Thibault Debaes
- Born: November 30, 2001 (age 24) Pau, France
- Height: 1.79 m (5 ft 10+1⁄2 in)
- Weight: 84 kg (13 st 3 lb; 185 lb)

Rugby union career
- Position: Fly-half
- Current team: Section Paloise

Youth career
- 2007–2014: US Morlaàs
- 2014–2023: Section Paloise

Senior career
- Years: Team / Apps / (Points)
- 2020–2023: Section Paloise / 54 / (50)
- Correct as of April 4, 2024

International career
- Years: Team / Apps / (Points)
- 2019–2021: France U20 / 8 / (36)
- Correct as of April 4, 2024

= Thibault Debaes =

French rugby union player (born 2004)

Thibault Debaes (born November 30, 2001) is a French rugby union player who plays as a Fly-half for Section Paloise in the Top 14 competition and the France national under-20 team. He made his Top 14 debut with his club on January 28, 2022.

== Playing career ==
Thibault Debaes is the son of Jean-Christophe Debaes, a former rugby player who was a fly-half for Section Paloise and FC Lourdes.

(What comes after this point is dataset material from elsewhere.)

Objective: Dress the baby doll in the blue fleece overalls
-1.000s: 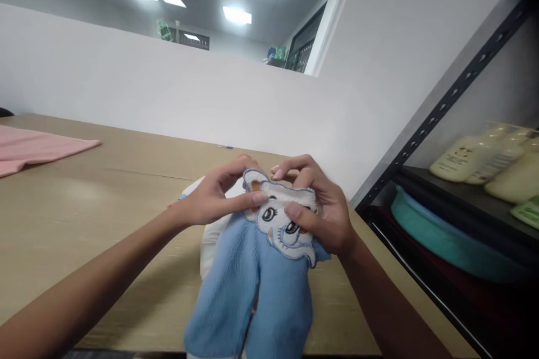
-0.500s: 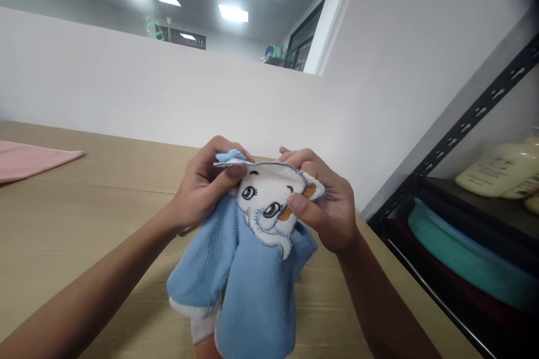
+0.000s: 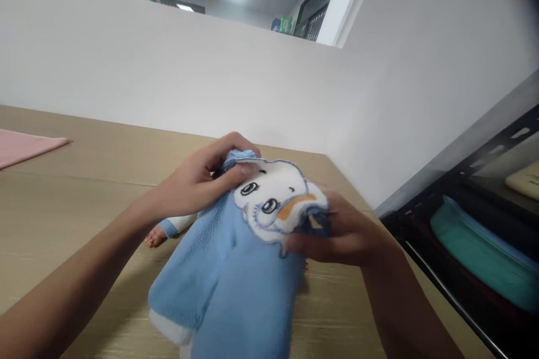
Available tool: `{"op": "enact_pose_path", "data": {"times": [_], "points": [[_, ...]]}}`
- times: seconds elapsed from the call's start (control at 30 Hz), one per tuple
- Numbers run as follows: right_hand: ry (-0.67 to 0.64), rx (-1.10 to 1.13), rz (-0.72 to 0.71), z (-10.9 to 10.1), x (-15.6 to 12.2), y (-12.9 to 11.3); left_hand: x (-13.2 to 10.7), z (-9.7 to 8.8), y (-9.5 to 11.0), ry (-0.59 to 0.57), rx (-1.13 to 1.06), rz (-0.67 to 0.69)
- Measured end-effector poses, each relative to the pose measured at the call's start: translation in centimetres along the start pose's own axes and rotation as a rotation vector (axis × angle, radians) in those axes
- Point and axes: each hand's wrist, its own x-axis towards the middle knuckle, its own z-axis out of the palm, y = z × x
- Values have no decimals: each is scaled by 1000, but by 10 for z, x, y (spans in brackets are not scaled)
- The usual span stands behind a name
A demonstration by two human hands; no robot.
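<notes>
A blue fleece doll outfit [image 3: 252, 286] with white trim hangs between my hands over the table. At its top is a white embroidered elephant face [image 3: 273, 182] with black eyes and orange ear patches. My left hand [image 3: 210, 176] pinches the upper left edge of that face, thumb in front and fingers behind. On the other side my right hand [image 3: 337, 230] grips the cloth at the ear, its fingers partly hidden by folds. From behind the blue cloth a small doll's hand [image 3: 155, 236] pokes out to the left in a blue and white cuff; the rest of the doll is covered.
A pink cloth [image 3: 29, 147] lies on the tan table [image 3: 76, 202] at the far left. A white partition wall [image 3: 168, 73] rises behind the table. On the right stands a black metal shelf [image 3: 471, 162] holding a teal basin [image 3: 471, 252] and a pale yellow item [image 3: 524, 179].
My right hand has moved down and closed around the ear side, folding the cloth. The outfit has turned somewhat, and the doll's hand now shows at the left. My view has shifted down and right.
</notes>
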Motion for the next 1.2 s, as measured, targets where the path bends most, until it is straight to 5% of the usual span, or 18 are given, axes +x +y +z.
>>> {"op": "enact_pose_path", "data": {"times": [0.1,0.17,0.3,0.37,0.53,0.67,0.73,0.83,0.93,1.03,1.2], "points": [[140,94,-68,-6,-7,1,1,-18,-3,-333,10,-40],[100,95,-25,-9,-9,1,0,-25,-7,-442,-49,-23],[-262,-161,75,-7,0,-1,-1,-16,-17,-323,-280,-8],[-319,-255,51,1,7,1,-2,-7,-20,-322,-339,-48],[-251,-183,-20,15,12,13,-2,-7,-16,-380,-365,-154],[21,-11,6,18,2,20,-5,-24,-10,-625,-410,-251],[116,64,72,20,0,18,-5,-29,-10,-645,-416,-223],[-70,69,127,22,5,11,-1,-28,-13,-483,-391,-88],[-287,-33,73,21,14,4,2,-24,-17,-457,-338,-112],[-209,-72,85,18,16,8,1,-20,-16,-569,-335,-215],[-38,296,268,19,3,35,-5,-11,-12,-831,-631,-305]]}}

Debaes started rugby for his hometown club in 2007. In 2014, he signed with Section Paloise and joined the Top 14 club at the end of the 2013–14 season.

Thibault Debaes, featured during the Six Nations Under 20s Championship in 2019–20 and 2020–21 with the France national under-20 rugby union team. Debaes made his EPCR Challenge Cup debut for Section Paloise in 2019 against Cardiff Blues. His Top 14 debut for Pau was against ASM Clermont Auvergne in the 2020–21 Top 14 season.

His signing with Biarritz Olympique for two seasons starting from the summer of 2024 was announced in December 2023. Prior to that, he was loaned to RC Vannes in February 2024 until the end of the current season. During the 2023–2024 season, he only played three Challenge Cup matches and scored one conversion against the Cheetahs towards the end of the game.